No one is going to put their own credibility that far out there.
by Anonymous | reply 184 | November 5, 2024 1:47 AM |
Omg I’m losing it. I posted the same thing further up. I need a bottle of vodka. Make that two bottles. No, eight.
by Anonymous | reply 185 | November 5, 2024 1:47 AM |
So R182 you are that dumb. Good luck.
by Anonymous | reply 186 | November 5, 2024 1:47 AM |
I will add to the tail end of Rick Wilson's video at r150 - if the traitor and his team have put into action or WILL put into action any plan to overturn the election, either by getting assholes to refuse certification, or submitting fake electors (again), or having Johnson refuse to seat the new House members, this is a fucking CONSPIRACY and every last motherfucker in on this is culpable for it.
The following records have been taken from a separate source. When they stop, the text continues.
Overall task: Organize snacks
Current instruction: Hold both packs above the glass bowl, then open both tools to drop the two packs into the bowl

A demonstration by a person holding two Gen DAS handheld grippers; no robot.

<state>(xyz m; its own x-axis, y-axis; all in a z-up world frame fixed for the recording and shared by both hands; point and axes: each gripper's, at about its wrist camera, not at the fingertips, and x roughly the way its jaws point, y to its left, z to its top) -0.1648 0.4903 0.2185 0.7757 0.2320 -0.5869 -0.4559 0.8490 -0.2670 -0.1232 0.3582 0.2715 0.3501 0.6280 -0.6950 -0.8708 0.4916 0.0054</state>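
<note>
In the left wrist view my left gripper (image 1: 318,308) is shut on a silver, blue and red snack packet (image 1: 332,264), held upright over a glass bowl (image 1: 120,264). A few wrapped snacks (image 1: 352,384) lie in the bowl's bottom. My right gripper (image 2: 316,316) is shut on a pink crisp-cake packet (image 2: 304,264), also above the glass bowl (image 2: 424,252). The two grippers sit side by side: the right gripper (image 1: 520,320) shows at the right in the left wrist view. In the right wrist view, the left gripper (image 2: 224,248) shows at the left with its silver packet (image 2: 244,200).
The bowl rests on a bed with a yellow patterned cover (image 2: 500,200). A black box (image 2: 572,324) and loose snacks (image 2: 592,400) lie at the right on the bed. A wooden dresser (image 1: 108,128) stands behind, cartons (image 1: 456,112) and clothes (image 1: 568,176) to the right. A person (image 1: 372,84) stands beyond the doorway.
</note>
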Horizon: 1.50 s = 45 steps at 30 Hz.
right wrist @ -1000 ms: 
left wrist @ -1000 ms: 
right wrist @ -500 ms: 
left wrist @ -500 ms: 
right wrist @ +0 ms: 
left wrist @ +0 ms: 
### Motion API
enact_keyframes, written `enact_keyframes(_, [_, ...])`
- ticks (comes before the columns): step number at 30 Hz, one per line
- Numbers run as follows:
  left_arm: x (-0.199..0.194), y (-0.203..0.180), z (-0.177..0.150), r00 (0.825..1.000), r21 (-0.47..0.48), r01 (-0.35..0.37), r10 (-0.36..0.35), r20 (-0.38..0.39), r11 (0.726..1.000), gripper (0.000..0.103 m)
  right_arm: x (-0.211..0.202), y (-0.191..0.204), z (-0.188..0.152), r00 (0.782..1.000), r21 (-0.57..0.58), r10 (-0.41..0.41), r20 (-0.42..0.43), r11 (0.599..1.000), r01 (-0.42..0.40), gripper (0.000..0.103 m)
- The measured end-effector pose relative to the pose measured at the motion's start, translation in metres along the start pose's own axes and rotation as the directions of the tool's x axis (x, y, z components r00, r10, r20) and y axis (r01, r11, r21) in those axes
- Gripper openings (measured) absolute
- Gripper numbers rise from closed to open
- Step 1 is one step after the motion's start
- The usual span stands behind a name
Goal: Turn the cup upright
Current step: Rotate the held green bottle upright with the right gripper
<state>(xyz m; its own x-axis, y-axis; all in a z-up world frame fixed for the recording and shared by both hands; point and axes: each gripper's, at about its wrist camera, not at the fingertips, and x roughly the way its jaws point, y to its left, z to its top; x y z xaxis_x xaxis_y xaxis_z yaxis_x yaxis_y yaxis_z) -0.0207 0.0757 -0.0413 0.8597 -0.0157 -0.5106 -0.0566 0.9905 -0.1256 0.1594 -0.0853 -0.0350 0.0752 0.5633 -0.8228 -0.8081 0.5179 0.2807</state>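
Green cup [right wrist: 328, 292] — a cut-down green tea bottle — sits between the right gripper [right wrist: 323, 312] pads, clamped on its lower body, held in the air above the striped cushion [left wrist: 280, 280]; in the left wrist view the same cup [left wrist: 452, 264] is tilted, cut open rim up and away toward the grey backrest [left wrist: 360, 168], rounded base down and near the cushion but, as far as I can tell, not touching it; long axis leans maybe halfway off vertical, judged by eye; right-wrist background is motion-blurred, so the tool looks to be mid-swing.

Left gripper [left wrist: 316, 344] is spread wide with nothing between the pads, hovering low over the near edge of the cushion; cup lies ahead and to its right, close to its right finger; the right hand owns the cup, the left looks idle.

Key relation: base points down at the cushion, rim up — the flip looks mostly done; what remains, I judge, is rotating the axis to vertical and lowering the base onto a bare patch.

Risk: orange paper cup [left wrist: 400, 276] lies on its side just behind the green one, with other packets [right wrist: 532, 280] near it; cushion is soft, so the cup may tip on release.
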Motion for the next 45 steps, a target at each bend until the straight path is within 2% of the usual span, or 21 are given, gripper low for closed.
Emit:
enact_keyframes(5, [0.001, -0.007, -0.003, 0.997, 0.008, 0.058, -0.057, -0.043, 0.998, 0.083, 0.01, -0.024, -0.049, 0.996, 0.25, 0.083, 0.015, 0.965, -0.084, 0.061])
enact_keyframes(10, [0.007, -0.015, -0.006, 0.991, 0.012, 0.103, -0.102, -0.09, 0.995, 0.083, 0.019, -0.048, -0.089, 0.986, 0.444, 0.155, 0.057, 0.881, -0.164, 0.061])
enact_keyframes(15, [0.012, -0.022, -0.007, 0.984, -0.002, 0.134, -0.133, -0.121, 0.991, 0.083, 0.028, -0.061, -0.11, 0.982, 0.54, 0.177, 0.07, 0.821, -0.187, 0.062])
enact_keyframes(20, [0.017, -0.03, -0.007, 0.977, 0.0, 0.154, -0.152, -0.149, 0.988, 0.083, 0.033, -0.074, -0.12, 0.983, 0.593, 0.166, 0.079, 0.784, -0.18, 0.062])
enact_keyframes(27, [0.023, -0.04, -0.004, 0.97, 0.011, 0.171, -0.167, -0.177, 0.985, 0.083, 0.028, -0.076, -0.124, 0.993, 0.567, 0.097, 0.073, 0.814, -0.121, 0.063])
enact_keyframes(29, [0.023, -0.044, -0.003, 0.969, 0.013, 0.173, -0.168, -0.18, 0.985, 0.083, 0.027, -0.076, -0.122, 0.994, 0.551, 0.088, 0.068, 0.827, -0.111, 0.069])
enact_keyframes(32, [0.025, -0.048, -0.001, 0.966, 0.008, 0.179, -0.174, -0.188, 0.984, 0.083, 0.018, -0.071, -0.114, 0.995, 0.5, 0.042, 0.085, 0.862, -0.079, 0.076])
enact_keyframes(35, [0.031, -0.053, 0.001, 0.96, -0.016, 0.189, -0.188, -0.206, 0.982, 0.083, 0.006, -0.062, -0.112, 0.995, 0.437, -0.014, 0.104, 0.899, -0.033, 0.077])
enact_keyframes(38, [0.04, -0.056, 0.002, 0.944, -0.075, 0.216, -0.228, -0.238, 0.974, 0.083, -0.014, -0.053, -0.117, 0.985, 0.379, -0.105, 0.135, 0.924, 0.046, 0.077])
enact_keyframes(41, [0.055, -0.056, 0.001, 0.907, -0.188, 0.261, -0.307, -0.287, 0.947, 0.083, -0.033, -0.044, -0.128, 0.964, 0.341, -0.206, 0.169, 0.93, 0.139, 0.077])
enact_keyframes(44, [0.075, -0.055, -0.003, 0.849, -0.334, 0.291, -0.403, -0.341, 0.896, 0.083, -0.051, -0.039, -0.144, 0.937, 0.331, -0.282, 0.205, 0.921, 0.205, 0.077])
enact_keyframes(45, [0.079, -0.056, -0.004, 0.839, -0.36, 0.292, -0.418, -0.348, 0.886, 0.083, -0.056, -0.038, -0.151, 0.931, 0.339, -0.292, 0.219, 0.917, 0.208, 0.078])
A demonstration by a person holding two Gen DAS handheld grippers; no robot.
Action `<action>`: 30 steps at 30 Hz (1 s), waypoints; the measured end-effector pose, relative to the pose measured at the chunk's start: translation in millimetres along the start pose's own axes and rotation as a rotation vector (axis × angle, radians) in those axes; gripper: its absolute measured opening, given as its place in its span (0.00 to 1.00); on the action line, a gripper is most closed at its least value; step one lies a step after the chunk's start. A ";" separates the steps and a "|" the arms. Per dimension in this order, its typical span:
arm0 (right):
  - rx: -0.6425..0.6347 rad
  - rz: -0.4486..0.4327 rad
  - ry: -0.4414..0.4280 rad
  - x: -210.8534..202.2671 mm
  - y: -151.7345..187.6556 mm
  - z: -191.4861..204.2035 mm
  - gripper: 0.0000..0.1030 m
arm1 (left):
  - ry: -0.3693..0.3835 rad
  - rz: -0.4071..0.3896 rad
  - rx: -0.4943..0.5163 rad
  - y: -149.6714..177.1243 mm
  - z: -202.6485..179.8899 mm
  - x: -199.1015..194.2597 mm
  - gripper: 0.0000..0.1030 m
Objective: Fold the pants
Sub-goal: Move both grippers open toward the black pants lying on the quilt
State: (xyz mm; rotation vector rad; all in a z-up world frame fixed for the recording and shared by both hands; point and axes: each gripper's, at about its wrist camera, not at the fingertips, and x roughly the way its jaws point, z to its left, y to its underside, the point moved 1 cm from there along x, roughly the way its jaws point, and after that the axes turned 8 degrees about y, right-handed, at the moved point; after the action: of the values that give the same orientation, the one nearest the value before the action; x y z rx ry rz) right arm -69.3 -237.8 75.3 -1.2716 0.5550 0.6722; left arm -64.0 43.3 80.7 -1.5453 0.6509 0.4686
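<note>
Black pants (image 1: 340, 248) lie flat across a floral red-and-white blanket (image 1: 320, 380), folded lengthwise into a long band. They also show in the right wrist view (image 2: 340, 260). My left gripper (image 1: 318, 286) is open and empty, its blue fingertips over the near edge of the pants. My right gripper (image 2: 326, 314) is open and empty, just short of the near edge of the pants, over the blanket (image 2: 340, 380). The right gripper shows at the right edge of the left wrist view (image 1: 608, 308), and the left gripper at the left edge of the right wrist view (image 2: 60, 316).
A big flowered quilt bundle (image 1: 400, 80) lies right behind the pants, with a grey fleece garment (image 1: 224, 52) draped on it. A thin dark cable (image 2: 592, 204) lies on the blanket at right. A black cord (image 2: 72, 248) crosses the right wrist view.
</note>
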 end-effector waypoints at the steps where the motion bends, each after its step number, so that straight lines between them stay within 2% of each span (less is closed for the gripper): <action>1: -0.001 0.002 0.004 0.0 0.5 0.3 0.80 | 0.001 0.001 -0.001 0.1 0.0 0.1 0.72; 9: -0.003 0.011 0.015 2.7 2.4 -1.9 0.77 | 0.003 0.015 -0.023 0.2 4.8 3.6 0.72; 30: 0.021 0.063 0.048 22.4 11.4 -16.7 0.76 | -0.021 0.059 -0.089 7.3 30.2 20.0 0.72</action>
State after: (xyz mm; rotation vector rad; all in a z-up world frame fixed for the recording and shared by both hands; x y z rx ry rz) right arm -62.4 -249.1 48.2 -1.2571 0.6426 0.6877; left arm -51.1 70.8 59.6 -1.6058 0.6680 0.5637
And there will not be a spinless Merrick Garland dragging his feet about it, either.
by Anonymous | reply 187 | November 5, 2024 1:48 AM |
R186 I voted by mail, turd. But I totally support anyone who wants to vote on Election Day.
by Anonymous | reply 188 | November 5, 2024 1:49 AM |
Which is not the point made earlier. Read the thread Turd.
by Anonymous | reply 189 | November 5, 2024 1:50 AM |
R189 I have no fucking clue what you’re taking about. I can only judge your comment with regard to my post. And you can’t think of anything more clever than turd? That was MY insult.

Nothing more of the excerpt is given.